The problem is an open secret in Liberia, where the current justice minister has publicly called the availability of the law a priority, and the minister of labor, who used to work in the Justice Ministry, has often derided the country's lack of access to its own legal code. The U.S. Agency for International Development estimates that $13 million is poured into rule-of-law assistance programs in Liberia each year, even as the law itself is lacking. Several of those programs' personnel have pressed Banks on the issue. When those attempts proved unsuccessful, they've instead worked around his copyright claim. This summer, the United Nations Development Program bought and donated 15 sets of the disputed volumes so that rural county prosecutors could have access to them. Individual volumes from an original run of 100 are scattered across libraries and offices -- or have been lost. No one really knows. Effectively, the volumes are unobtainable.

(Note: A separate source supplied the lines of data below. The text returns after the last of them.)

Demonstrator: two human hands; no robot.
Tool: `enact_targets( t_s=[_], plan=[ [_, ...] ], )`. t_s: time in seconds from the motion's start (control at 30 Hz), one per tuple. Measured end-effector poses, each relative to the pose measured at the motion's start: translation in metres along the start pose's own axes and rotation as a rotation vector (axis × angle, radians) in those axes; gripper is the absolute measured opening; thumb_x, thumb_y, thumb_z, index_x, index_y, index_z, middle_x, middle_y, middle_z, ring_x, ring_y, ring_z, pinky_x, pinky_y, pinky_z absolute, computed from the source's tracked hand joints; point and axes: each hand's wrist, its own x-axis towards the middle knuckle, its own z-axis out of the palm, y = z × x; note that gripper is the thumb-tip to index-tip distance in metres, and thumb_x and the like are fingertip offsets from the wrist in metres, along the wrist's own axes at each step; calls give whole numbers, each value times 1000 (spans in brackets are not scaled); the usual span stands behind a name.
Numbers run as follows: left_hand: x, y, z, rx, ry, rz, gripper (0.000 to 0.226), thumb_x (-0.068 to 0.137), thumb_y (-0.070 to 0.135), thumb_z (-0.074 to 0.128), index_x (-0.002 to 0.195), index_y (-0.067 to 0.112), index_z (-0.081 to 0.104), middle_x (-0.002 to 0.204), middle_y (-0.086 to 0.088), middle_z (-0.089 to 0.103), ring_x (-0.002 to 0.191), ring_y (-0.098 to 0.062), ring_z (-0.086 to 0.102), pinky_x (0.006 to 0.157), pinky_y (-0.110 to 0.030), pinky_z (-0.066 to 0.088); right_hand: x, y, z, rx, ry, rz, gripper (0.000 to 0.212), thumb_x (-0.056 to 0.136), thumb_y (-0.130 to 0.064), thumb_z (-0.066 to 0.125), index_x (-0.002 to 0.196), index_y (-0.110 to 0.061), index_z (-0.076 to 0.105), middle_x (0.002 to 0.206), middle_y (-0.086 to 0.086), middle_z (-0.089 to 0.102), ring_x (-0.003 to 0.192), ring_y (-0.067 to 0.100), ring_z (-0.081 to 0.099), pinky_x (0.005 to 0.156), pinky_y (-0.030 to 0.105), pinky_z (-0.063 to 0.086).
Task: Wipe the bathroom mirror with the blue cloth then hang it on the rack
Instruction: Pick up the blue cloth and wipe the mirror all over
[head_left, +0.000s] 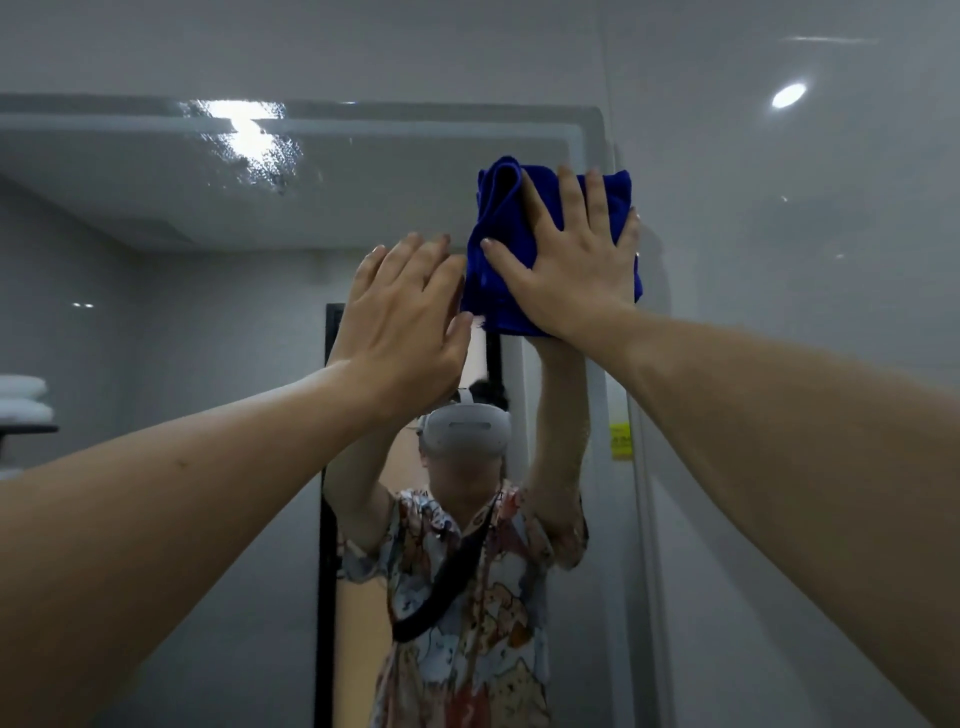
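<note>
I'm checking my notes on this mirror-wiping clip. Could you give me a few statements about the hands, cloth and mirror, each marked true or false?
1. The right hand presses the blue cloth flat against the mirror. True.
2. The cloth is near the mirror's bottom left corner. False: it is near the top right corner.
3. The left hand grips the cloth. False: it is flat with straight fingers beside the cloth, holding nothing.
4. The cloth is folded or bunched, not spread out in one layer. True.
5. The cloth already hangs on a rack. False: it is at the mirror, under the right hand.
</note>
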Motion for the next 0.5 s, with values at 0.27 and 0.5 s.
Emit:
enact_targets(
  t_s=[0.27,0.5],
  plan=[
    [-51,8,1,4,-23,-37,58,94,40,46,143,10,49,156,-14,43,147,-34,33,122,-53,23,-65,-1,17,-10,26,2,83,94,-83,18,165,-41,8,175,2,6,161,29,-3,124,67,3],
    [-105,19,9,50,-39,-32,60,96,41,43,147,10,43,161,-14,35,151,-35,25,122,-59,18,-127,-3,29,-7,43,26,83,94,-82,22,165,-39,11,174,5,11,161,31,3,122,70,5]
  ],
)
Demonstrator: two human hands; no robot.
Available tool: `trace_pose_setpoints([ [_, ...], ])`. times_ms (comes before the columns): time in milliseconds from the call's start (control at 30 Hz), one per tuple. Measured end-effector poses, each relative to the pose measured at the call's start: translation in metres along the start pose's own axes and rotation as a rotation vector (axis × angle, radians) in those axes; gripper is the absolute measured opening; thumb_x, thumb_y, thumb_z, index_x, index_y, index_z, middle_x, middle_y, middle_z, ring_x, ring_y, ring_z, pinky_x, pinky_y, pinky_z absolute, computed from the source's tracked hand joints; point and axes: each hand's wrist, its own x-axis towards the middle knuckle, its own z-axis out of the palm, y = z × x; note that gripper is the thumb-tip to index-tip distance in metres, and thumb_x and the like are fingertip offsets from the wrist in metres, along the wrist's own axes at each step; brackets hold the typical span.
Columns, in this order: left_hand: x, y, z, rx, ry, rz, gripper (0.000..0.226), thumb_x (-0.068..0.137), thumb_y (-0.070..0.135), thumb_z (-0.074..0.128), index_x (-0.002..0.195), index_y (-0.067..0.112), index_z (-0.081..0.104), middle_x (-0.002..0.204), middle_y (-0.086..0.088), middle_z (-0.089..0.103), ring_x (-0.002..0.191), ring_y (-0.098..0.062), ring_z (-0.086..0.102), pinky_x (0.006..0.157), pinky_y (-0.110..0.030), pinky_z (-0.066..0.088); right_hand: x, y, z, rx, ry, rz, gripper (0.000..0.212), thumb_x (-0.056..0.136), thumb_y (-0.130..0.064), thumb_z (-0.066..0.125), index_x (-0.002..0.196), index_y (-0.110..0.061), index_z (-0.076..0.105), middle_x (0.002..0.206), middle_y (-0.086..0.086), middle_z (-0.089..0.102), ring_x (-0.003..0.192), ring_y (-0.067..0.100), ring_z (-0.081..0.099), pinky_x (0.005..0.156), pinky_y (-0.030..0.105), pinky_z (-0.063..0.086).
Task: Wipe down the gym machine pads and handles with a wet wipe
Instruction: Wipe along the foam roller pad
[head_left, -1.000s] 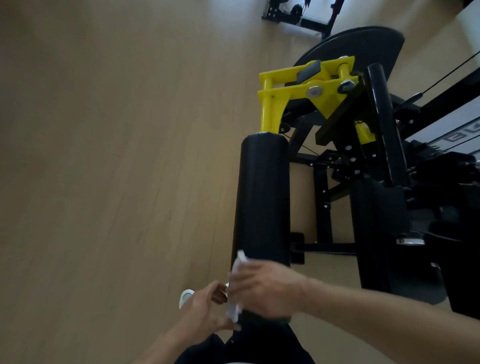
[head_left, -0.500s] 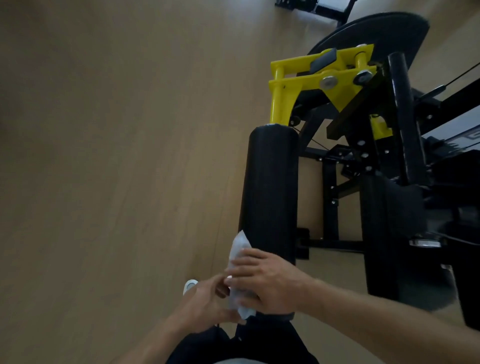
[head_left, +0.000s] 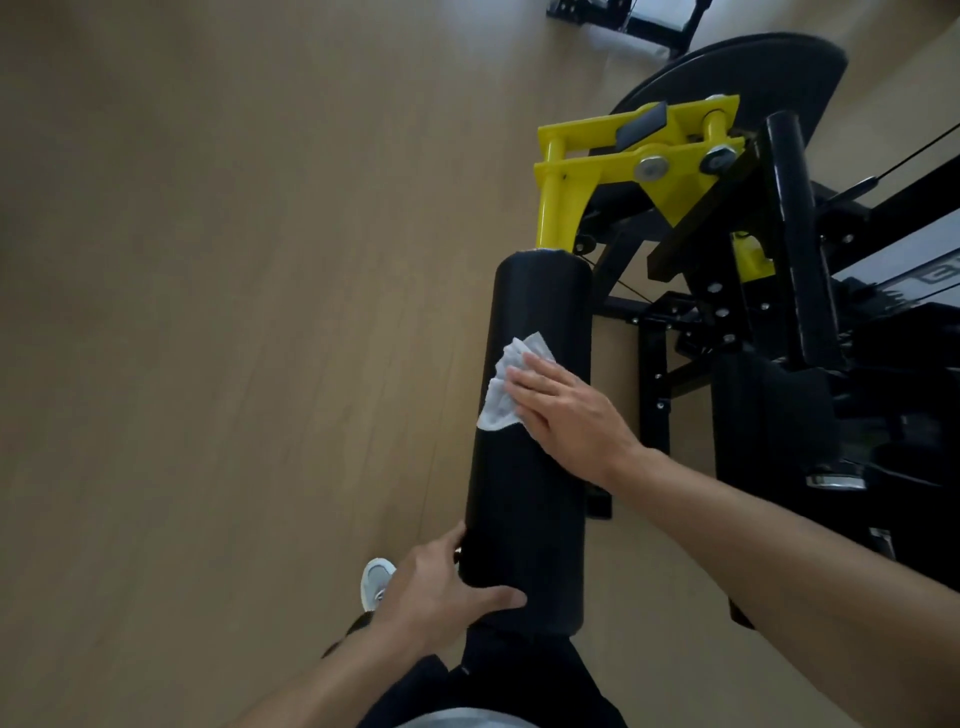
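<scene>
head view: we look down along a long black roller pad (head_left: 530, 467) that runs from our body up toward a yellow bracket (head_left: 613, 166) at its far end. our right hand (head_left: 563, 415) lies flat on the pad's upper middle, fingers straight and close together, pressing a white wet wipe (head_left: 506, 389) against the padding. the crumpled wipe shows beyond our fingertips and along the pad's left side, the rest covered by our palm. our left hand (head_left: 436, 597) steadies the near end of the pad: the thumb stretches across the front of the roller close to its near edge, while the fingers reach round its left side, spread and touching it rather than clenching.

right of the pad stands the black machine frame (head_left: 654, 374), with an upright black handle bar (head_left: 800, 244) beside the bracket and a round black seat pad (head_left: 753, 67) behind it. cables run off toward the right edge. below our left hand a light sneaker (head_left: 375, 582) rests on the tan wood floor (head_left: 208, 312), and dark trousers (head_left: 509, 675) fill the bottom of the view.
</scene>
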Motion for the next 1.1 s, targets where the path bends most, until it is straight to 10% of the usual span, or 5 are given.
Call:
trace_pose_setpoints([
  [333, -0.022, 0.026, 0.011, 0.430, 0.108, 0.036, 0.117, 0.056, 0.088, 0.062, 0.151, 0.026, 0.033, 0.131, 0.015, 0.063, 0.122, -0.007, 0.059, 0.099, -0.027, 0.044, -0.155, -0.060, 0.043, 0.206, 0.071, -0.054, 0.039, 0.107, -0.025, 0.050, 0.146, -0.018, 0.055, 0.161, -0.001, 0.043, 0.151, 0.023, 0.035, 0.116, 0.046, 0.039],
  [733, -0.028, 0.040, 0.001, 0.388, -0.039, -0.086, 0.125, 0.068, 0.054, 0.087, 0.162, 0.025, 0.009, 0.149, 0.007, 0.047, 0.136, -0.012, 0.047, 0.110, -0.028, 0.044, 0.101, 0.054, -0.019, 0.265, 0.070, 0.433, 0.054, 0.113, -0.029, 0.031, 0.163, -0.015, 0.016, 0.172, 0.001, -0.001, 0.157, 0.015, -0.010, 0.126, 0.032, -0.010],
  [900, -0.036, 0.054, 0.003, 0.671, 0.062, -0.052, 0.126, 0.067, 0.076, 0.074, 0.162, 0.024, 0.010, 0.117, 0.004, 0.058, 0.104, -0.011, 0.065, 0.091, -0.028, 0.055, 0.145, 0.052, -0.041, 0.045, 0.263, 0.887, 0.050, 0.109, -0.038, 0.031, 0.147, -0.015, 0.054, 0.158, 0.010, 0.045, 0.153, 0.017, 0.028, 0.125, 0.040, 0.015],
  [1000, -0.039, 0.058, 0.012, 0.840, 0.098, 0.041, 0.120, 0.076, 0.081, 0.062, 0.162, 0.015, 0.008, 0.129, 0.002, 0.063, 0.107, -0.016, 0.062, 0.091, -0.027, 0.049, 0.082, 0.027, -0.021, -0.052, -0.083, 0.058, 0.050, 0.109, -0.037, 0.026, 0.151, -0.023, 0.048, 0.162, -0.003, 0.038, 0.157, 0.014, 0.009, 0.129, 0.045, 0.009],
  [1100, -0.038, 0.059, 0.016, 0.919, 0.124, 0.112, 0.122, 0.074, 0.082, 0.060, 0.160, 0.009, 0.014, 0.132, 0.001, 0.064, 0.110, -0.018, 0.064, 0.095, -0.031, 0.043, 0.002, -0.004, -0.006, 0.009, -0.107, -0.136, 0.038, 0.109, -0.027, 0.042, 0.144, -0.023, 0.056, 0.155, -0.005, 0.048, 0.156, 0.014, 0.021, 0.128, 0.043, 0.017],
])
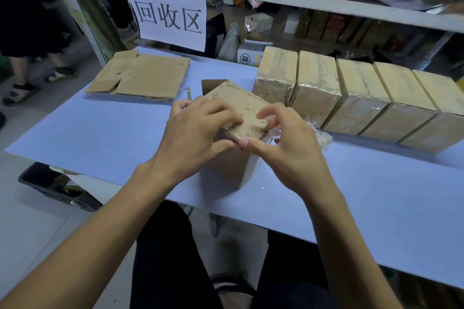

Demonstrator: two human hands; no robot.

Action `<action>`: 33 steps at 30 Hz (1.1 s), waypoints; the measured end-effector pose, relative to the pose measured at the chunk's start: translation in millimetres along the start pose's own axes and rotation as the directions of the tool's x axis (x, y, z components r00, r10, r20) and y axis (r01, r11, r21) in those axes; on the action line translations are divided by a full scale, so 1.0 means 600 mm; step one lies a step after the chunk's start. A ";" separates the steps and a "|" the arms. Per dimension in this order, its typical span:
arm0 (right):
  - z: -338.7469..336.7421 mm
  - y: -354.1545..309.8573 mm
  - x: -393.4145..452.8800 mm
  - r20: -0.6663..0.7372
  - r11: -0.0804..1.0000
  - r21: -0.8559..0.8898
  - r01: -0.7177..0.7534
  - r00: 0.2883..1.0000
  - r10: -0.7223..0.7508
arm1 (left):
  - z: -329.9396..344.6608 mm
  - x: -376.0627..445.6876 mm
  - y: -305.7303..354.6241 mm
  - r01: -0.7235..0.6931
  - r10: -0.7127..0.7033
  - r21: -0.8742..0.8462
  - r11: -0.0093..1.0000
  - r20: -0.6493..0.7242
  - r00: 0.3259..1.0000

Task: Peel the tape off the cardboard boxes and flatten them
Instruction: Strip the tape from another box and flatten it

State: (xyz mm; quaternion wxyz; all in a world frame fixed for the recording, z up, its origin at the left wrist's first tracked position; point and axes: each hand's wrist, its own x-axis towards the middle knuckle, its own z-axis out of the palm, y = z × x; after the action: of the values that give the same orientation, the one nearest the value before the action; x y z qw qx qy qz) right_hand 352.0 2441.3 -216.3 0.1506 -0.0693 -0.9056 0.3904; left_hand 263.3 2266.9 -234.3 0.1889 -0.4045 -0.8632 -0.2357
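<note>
Head camera view: at the middle of the light-blue desk (pixel 100 138), a person's left hand (pixel 198 130) grips a tilted cardboard box (pixel 236 165) while the right hand (pixel 283 148), fingers curled, pinches clear tape (pixel 272 133) at its top edge. Five taped boxes (pixel 351 98) line the far right edge; flattened cardboard (pixel 143 78) lies at the far left corner beneath a paper sign (pixel 169 11).

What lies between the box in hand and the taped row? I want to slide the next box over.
In the head view, crumpled clear tape lies between the held box and the taped row.
</note>
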 end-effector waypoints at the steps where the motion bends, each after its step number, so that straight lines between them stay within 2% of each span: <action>1: 0.002 -0.002 0.000 -0.015 0.999 -0.041 -0.002 1.000 0.002 | 0.002 -0.001 0.003 0.003 -0.003 -0.010 1.000 -0.018 1.000; 4: 0.009 -0.009 0.002 -0.006 1.000 -0.014 -0.015 1.000 0.015 | 0.004 0.001 0.004 0.039 -0.043 -0.075 0.996 -0.050 0.998; 9: 0.022 -0.018 -0.001 0.066 0.935 0.341 -0.102 0.994 0.084 | 0.006 0.008 -0.004 0.075 -0.077 -0.119 0.990 -0.011 0.997; 13: 0.001 0.002 -0.004 0.184 0.853 0.522 -0.018 0.979 -0.093 | -0.001 0.016 -0.031 0.088 -0.083 -0.210 0.974 0.037 0.996; 16: -0.020 0.036 -0.004 0.173 0.745 0.667 0.036 0.964 -0.202 | -0.013 0.023 -0.048 0.115 -0.097 -0.287 0.951 0.075 0.992; 18: -0.018 0.051 -0.006 0.097 0.703 0.711 0.011 0.989 -0.113 | -0.017 0.026 -0.045 0.113 -0.084 -0.257 0.960 0.118 0.989; 21: 0.004 0.051 -0.006 -0.105 0.780 0.623 0.059 0.994 0.008 | -0.014 0.027 -0.016 0.179 -0.161 -0.134 0.975 0.138 0.977; 24: 0.031 0.052 -0.003 -0.228 0.798 0.596 0.094 0.972 0.056 | 0.005 0.024 0.026 0.288 -0.292 0.076 0.955 0.039 0.956; 26: 0.038 0.051 0.001 -0.294 0.826 0.560 0.069 0.948 0.120 | 0.019 0.022 0.043 0.293 -0.294 0.148 0.945 -0.013 0.956; 28: 0.039 0.052 0.006 -0.299 0.800 0.599 0.028 0.935 0.191 | 0.024 0.022 0.044 0.289 -0.289 0.163 0.944 -0.024 0.957; 30: 0.039 0.054 0.009 -0.237 0.702 0.712 0.008 0.944 0.229 | 0.020 0.023 0.042 0.294 -0.296 0.151 0.944 -0.011 0.955; 33: 0.041 0.052 0.008 -0.181 0.610 0.792 0.011 0.959 0.219 | 0.011 0.026 0.048 0.306 -0.307 0.037 0.951 0.022 0.951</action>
State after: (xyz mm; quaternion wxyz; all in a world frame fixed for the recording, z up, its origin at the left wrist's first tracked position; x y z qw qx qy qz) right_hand 339.9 2446.5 -254.0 0.2598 -0.0998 -0.6091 0.7427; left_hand 275.6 2296.1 -224.2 0.1445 -0.2657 -0.9218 -0.2424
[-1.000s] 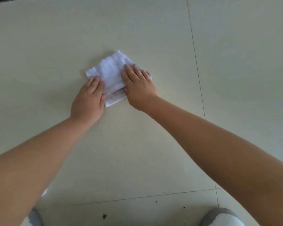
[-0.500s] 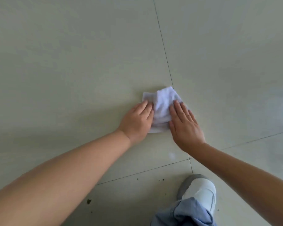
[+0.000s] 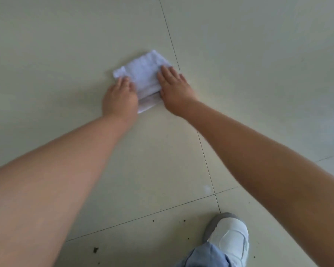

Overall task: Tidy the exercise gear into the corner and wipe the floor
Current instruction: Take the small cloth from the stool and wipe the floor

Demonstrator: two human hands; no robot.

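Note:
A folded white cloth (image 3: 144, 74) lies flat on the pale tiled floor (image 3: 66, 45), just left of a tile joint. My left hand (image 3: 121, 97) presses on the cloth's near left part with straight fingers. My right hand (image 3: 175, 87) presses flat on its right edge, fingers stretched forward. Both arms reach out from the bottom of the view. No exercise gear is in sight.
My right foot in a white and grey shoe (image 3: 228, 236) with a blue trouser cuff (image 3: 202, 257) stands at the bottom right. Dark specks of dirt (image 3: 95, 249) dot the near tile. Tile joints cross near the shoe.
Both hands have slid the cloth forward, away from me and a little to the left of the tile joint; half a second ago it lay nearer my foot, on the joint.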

Banks' group, Liberia Law Experts, is currently negotiating to sell the copyright to the Liberian government. Those involved won't name the asking price, but Varney Sherman, a former presidential candidate who worked on the project with Banks and is party to the negotiations, says the "small fee" is "closer to $100,000" than $360,000. (The entire government's 2007-2008 budget was $207 million, according to the Liberian Finance Ministry.) President Johnson Sirleaf said in an Oct. 12 interview that she is willing to entertain compensation for "whatever they may have spent out of their own resources," but insists, "Rightfully, those copyrights belong to the government." She hopes to have the situation sorted "within a year."
Meanwhile, the dispute slows down legal reform efforts. Judges, law students, and legal scholars make arguments based on old laws, often toting to court 20-year-old tattered law books purchased at a time when you could actually buy law books in Liberia. But a lot has changed in Liberia since those pre-civil war laws were drafted. "We have a lot of laws that are duplicative, that are conflicting, and that has to be sorted out," Johnson Sirleaf acknowledged in her interview with FP.
But sorting out the overlap is difficult to do without access to the law books. In a paper written a year before he became justice minister for the second time, Banks acknowledged that variation in the laws undermined business, development, and human rights in Liberia. The solution? He recommends the government buy the copyright to materials published by "private Liberian initiatives." Banks never acknowledges his financial stake in that recommendation in the 83-page paper, written for the government body that oversees the Law Reform Commission he now chairs.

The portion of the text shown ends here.